Investors can and do make money from the propensity of other investors to extrapolate, but whilst it creates opportunities; it also causes a host of problems:

–         Extrapolation is an exercise in simple forecasting:    Our explanation for what happened in the past quickly becomes our prediction for the future.  This is dangerous because we cannot accurately explain the past let alone predict the future.  Even in the event that we are correct in our diagnosis of the drivers of previous returns; it is unlikely that they will persist unchecked.

–          We often imply structural changes when extrapolating:  Although much market behaviour is inherently cyclical, when we extrapolate it often tends toward being a structural pronouncement.  Things are either in a new paradigm or dead, rather than be in some form of natural cyclical decline or boom.  This is because when we extrapolate we do so in perpetual terms – this will continue indefinitely.

–          Stories are often wrong and missing key variables:  The narratives we utilise are almost always too simplistic to be meaningful or even close to comprehensive.  Sometimes they are entirely wrong.  Yet when it comes to stories it is not the validity that matters but the coherence.  There will be some occasions in financial markets when Occam’s razor does apply – and a simple explanation does fit – but it has to be supported by robust evidence, not just be a convincing yarn.
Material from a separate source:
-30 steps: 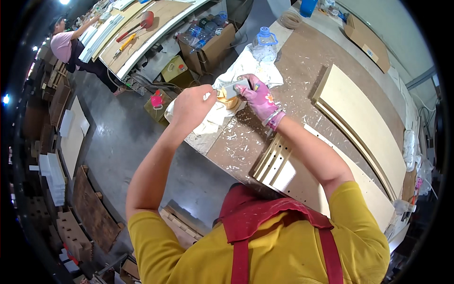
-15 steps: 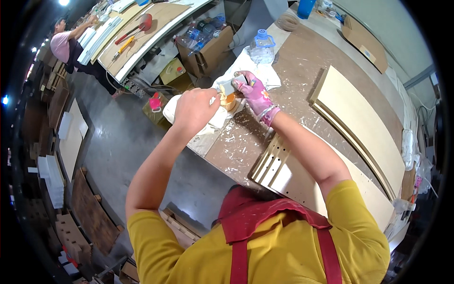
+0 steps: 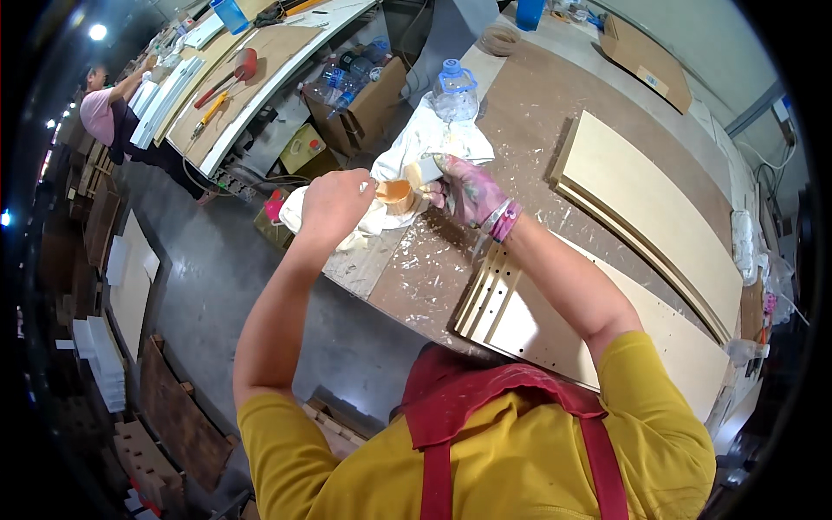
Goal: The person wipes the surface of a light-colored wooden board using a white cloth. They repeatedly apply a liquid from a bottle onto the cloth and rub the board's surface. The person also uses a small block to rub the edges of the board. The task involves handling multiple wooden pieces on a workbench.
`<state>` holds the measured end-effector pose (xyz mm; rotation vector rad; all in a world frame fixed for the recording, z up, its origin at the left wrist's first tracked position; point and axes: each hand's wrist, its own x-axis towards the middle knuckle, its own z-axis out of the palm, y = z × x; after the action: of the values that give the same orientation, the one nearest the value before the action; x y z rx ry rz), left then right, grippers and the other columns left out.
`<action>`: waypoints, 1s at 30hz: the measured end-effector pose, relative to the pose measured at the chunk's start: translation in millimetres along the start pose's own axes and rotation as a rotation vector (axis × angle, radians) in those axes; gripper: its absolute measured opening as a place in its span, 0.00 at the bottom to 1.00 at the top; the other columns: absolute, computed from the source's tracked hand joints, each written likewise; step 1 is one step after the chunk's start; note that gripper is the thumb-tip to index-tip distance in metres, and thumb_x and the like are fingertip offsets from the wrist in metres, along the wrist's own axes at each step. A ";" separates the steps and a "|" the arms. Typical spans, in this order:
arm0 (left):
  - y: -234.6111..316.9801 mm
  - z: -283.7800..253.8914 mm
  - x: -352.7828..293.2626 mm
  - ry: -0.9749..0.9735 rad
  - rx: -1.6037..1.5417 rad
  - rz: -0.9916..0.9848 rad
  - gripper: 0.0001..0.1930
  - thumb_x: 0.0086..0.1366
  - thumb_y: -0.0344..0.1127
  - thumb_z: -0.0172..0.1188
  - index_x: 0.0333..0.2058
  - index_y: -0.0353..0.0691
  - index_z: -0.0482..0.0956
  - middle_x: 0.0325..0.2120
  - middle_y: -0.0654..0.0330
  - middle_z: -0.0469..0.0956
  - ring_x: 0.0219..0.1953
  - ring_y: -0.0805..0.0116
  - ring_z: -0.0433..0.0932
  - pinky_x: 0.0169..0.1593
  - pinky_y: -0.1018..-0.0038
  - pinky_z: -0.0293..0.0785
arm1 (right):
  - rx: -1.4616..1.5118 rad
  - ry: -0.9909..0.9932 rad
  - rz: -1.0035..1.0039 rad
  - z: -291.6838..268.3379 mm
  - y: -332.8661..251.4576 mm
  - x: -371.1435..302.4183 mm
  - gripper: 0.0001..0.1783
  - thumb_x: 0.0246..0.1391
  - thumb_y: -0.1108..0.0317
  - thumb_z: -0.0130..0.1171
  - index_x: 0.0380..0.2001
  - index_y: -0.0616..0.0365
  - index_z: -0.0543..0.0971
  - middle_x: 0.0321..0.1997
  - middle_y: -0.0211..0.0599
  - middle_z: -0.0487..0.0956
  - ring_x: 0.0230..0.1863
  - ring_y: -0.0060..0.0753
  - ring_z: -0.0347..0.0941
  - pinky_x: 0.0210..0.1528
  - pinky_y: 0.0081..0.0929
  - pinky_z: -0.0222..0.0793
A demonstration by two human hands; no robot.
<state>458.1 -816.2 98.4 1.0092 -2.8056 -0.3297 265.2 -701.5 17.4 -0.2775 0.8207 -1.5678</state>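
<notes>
My left hand (image 3: 334,204) now grips the small cup (image 3: 396,192) above the cloth (image 3: 381,221); right hand (image 3: 468,186) holds the scraper (image 3: 426,170) closed, moved closer.

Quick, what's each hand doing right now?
Left hand: closed on a small tan container.
Right hand: closed on a pale flat tool.

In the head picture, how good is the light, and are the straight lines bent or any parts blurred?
Head view: the light is bright and even on the workbench, with a glaring lamp at the upper left; the rim falls to black. The fisheye bends the stacked boards into curves. The left hand and right hand are fairly sharp; the small thing between them is too small to tell.
</notes>
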 end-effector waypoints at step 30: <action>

–          Extrapolation can leave us concentrated and overconfident: The longer a performance trend persists and the more investors participate, the more the underpinning narrative is bolstered.  Our growing assurance can leave us unable to see any other environment prevailing; indeed, doing anything but following the dominant trend probably comes at a cost.  It is at these times when we are most vulnerable to abandoning sensible investment disciplines such as diversification.  After all, the more certain you are about the future, the less you need to diversify.

Extrapolation is simple.  If something has worked well in the past you don’t have to expend any energy explaining why it will work in the future – the evidence is in front of you.  It is easy to convince yourself and it is easy to sell to other people (try marketing an investment strategy that hasn’t worked for the last five years).  As investors we use it persistently; whether it is thinking about asset class returns, building a portfolio or selecting active managers.

Extrapolation can be effective.  Performance trends in markets can and do persist for prolonged periods.  Yet exploiting these trends is more about understanding the behaviour of other investors (the Keynesian beauty contest), than it is ‘knowing’ the fundamental drivers of market performance (past or future) or telling an accurate story.

The central problem with our tendency to extrapolate is that when we do so we are implicitly making unjustifiable assumptions about financial markets: that they are predictable, that there are simple explanations and that things won’t change.  Holding such beliefs rarely ends well.   Yet despite the pitfalls when performance and narrative align it is hard to imagine that the prevailing trend will ever cease.